Who Are The Guantánamo Detainees?

Full Name: Murat Kurnaz

Nationality: Turkish

Age: 22

Family status: Married

Occupation: Apprentice Shipbuilder

"Thank God, I am well, but just God that created us knows when I will come back"
- Murat Kurnaz' last postcard home, in May 2002
Information: Murat Kurnaz was born in Bremen, Germany in 1982. His parents Rabiye and Metin Kurnaz had emigrated from Turkey in the 1970's.

Murat Kurnaz was schooled in Bremen, was interested in sports, played keyboard and guitar in a band with friends, attended the local Turkish Mosque, and had gained an apprenticeship to be a shipbuilder. His mother describes him as a "helpful, credulous and cordial person, who always treated everyone with respect". In July 2001 he married his fiancée at a ceremony in Turkey.

After his marriage, Murat Kurnaz became an increasingly devout Muslim. He started attending a Moroccan mosque called Abu Bakr instead of the family mosque, and also became increasingly incensed at what he saw as the persecution of Muslims around the world.

Less than a month after the 11 September 2001 attacks in the United States, Murat Kurnaz suddenly left his parents home to go to Pakistan. His mother, Rabiye Kurnaz, later recalled him saying he wanted to travel there "to see and live the Koran".

On arrival in Pakistan, Murat Kurnaz went from one Madrassa (Islamic school) to another. He was arrested by Pakistani authorities sometime in late November 2001. Little else is known about his arrest, except that he was transferred to US custody not long afterwards.

Rabiye Kurnaz received a postcard from her son stating that he was in a prison camp in Afghanistan. The next postcard she received was in January 2002, from Guantánamo Naval Base in Cuba. Murat was a designated "enemy combatant" and was at the beginning of his indefinite detention without charge or trial in the US prison camp in Guantánamo, where he has been held virtually incommunicado.

"We were not able to prove anything"
- Uwe Picard, State Attorney in Bremen, on investigating Murat Kurnaz's alleged links to terrorism
German investigators have cast doubt on whether Murat Kurnaz was involved in any illegal activity. They have stated that in all likelihood he had never been in Afghanistan, much less that he had become involved in the international conflict there. His German lawyer, Bernhard Docke, has stressed that Murat Kurnaz spoke no Arabic, very little English, and had no weapons or military training. German investigators familiar with Murat Kurnaz's case have said that there is no evidence that he had any contact at all with Islamist opposition groups while in Pakistan.

After the postcard of January 2002, Murat has corresponded very little with the outside world. The last postcard his mother received was in May 2002. According to released detainees, correspondence is censored and restricted, letters often being withheld unless detainees "co-operate" with US interrogators. Murat Kurnaz's postcards only briefly mentioned his health, and did not indicate whether he had received the letters his family had been sending him.

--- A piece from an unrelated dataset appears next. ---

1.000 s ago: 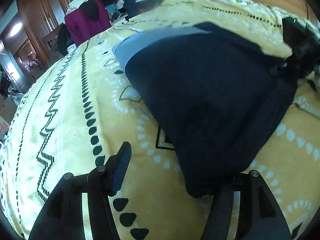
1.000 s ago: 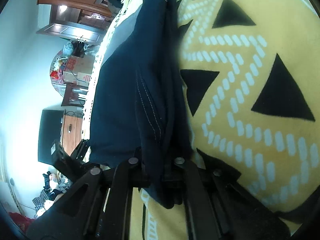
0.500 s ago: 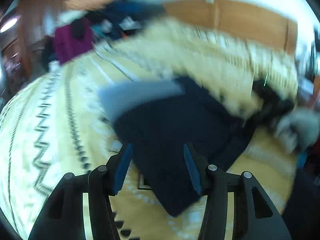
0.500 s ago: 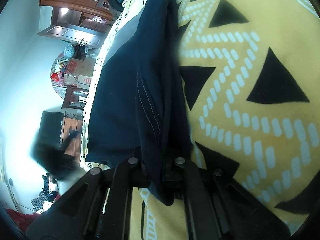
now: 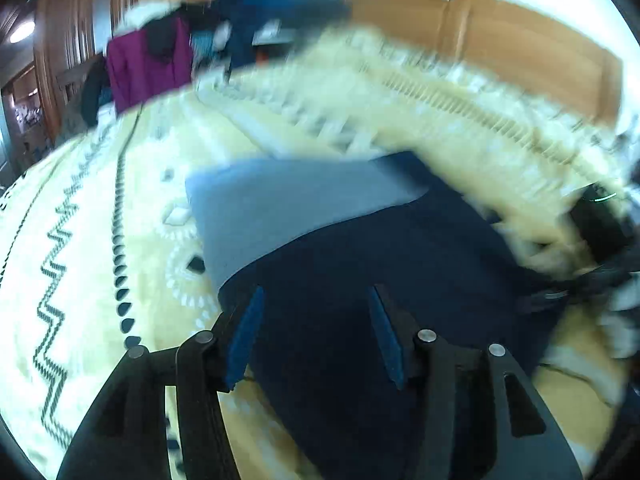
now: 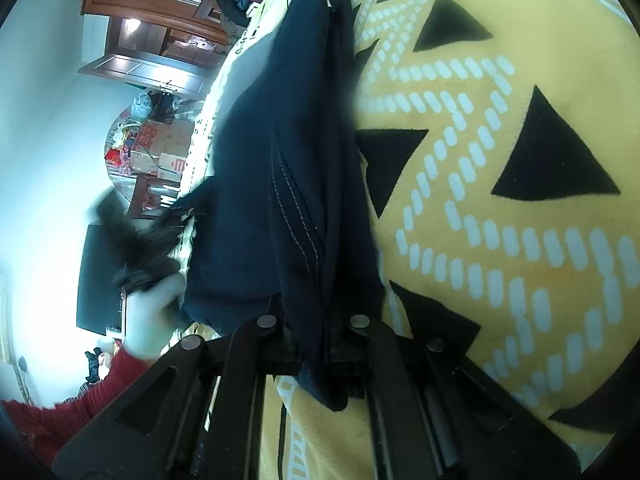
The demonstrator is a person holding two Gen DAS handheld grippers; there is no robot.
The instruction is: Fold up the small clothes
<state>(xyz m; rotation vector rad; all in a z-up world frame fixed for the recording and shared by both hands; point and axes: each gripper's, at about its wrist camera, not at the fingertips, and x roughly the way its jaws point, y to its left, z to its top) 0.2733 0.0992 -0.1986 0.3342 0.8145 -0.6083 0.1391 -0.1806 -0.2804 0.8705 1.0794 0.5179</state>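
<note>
Left wrist view (motion-blurred): the left gripper (image 5: 316,332) hovers with its jaws spread wide over a dark navy garment (image 5: 400,264) with a grey band (image 5: 280,208), lying on a yellow patterned blanket (image 5: 80,260). Right wrist view: the right gripper (image 6: 318,330) is clamped on the garment's near bunched edge; a white-gloved hand (image 6: 150,320) shows far left.

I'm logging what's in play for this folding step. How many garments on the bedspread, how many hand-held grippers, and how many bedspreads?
Dark navy garment with a grey panel: 1
Hand-held grippers: 2, the left hand-held gripper open over the garment, the right hand-held gripper shut on its edge
Yellow patterned bedspread: 1
Total: 4
</note>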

Murat Kurnaz's inability or unwillingness to write home has caused his family and lawyer to become increasingly concerned about his mental and physical condition, especially in light of allegations of torture and ill-treatment made by released detainees, and the cruel, inhuman and degrading conditions of detention experienced by many in the camp itself.

"Everything is surreal. I don't know my client. I cannot write, visit or contact him. Will it end tomorrow or last a lifetime? This is like defending a phantom."
- Bernhard Docke, Murat Kurnaz's civilian lawyer

Following the US Supreme Court's decision in June 2004 that the prison camp at Guantánamo falls under the jurisdiction of the US federal courts, the Center for Constitutional Rights in New York filed a habeas corpus petition in a US District Court on behalf of Murat Kurnaz in July 2004. The petition seeks to enforce Murat Kurnaz's right to a judicial determination of whether there is a factual or legal basis for the US government's position that he is an "enemy combatant".

Background
The legal limbo which Murat Kurnaz is enduring in Guantánamo is compounded by problems over his citizenship status. Though he was born and brought up in Germany and lived there all his life, he is the son of Turkish "Gastarbeiter" or guest-workers, and therefore not a German citizen.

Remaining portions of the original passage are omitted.